He felt empty and bereft.
CHAPTER ELEVEN
IT TOOK EVERYTHING Jessica had not to chase after Jamie. She turned to her father and he shoved his hands in his pockets.
“Dad! Really?”
He had a mulish look on his face. “I wanted to know if he’s the one who hurt you.”
“No one hurt me.”
“When you came back from New York—”
“That’s none of your business! And you shouldn’t have come barging in here!”
“I came to check on you. I might have accidentally set the lock on the store. When you didn’t come home I was afraid I locked you in.”
“I would have called you if I needed you.”
“It’s bad out there tonight,” her father said stubbornly.
“For Pete’s sake, he wasn’t my date for high school prom! I don’t have a curfew! I’m an adult. You know what the problem is with Timber Falls? I can’t grow up here. I can’t grow at all!”
The words had come out in a rush of feeling. She saw she had hurt her father, and she was instantly sorry, even if it was so true that a complete stranger that she had met only for a few moments had seen it. Vivian Ascot had seen it before she had seen it herself. Jessica was trapped in a cozy, lovely life. If she wanted to be alive—fully and completely alive—she had to outgrow everything she had ever known.
She had to face her fear.
She left her father and went to find Jamie. She wanted to finish what they had started. Somehow it felt as if her life depended on it.

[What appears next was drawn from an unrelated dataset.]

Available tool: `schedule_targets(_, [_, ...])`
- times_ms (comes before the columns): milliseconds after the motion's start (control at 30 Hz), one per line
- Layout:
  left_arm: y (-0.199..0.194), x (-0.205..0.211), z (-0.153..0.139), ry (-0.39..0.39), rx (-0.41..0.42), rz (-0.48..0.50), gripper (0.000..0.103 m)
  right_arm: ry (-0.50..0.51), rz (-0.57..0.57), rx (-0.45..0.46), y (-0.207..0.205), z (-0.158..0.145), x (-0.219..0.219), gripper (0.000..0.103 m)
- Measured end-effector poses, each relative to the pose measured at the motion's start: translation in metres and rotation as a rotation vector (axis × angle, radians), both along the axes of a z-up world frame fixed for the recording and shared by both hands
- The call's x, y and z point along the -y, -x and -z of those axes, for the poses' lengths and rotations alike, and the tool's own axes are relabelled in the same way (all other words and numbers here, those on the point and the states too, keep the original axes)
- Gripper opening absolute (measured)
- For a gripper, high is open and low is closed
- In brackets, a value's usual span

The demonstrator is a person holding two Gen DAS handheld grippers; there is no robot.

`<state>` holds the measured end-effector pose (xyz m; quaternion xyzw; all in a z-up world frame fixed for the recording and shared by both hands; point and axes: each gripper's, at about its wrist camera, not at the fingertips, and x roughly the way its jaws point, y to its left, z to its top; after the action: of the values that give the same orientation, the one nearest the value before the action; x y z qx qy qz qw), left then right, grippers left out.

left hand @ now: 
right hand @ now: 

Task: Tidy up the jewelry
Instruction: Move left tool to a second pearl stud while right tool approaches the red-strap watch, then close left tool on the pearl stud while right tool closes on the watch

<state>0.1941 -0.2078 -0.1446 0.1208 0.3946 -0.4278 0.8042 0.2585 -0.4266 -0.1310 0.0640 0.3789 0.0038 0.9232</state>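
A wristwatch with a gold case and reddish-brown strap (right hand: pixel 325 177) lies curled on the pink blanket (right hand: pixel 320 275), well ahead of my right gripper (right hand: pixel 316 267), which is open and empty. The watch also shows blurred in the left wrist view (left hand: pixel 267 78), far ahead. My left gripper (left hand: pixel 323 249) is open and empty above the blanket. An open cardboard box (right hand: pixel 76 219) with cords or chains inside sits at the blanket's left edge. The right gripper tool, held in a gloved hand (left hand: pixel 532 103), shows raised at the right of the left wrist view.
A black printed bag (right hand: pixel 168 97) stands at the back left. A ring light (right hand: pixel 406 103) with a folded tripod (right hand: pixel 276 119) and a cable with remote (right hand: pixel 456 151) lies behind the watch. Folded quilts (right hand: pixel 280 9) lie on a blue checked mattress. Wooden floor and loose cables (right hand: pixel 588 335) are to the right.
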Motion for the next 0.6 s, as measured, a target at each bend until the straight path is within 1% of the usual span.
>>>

But when she got there, he had already left the B and B.
“I told him it wasn’t a good night to go,” Ethel Clariman said, worried, “but it seemed as if he couldn’t get out of here fast enough. He left something for you, though.”
Ethel went back into the office and came out with a large garment bag.
Jessica took it and got out of there as quickly as she could, hoping she had not looked as shaken as she felt that he was gone.
The hard truth was that he regretted what had happened between them as intensely as she embraced it.
He couldn’t get out of here fast enough.
She went home, opened the garment bag and slowly put on the blue dress. She twirled a few times in front of the mirror. This was the woman she could be. This was the woman she wanted to be. How much courage would it take to get there?
She went to bed in the dress. She let the tears come.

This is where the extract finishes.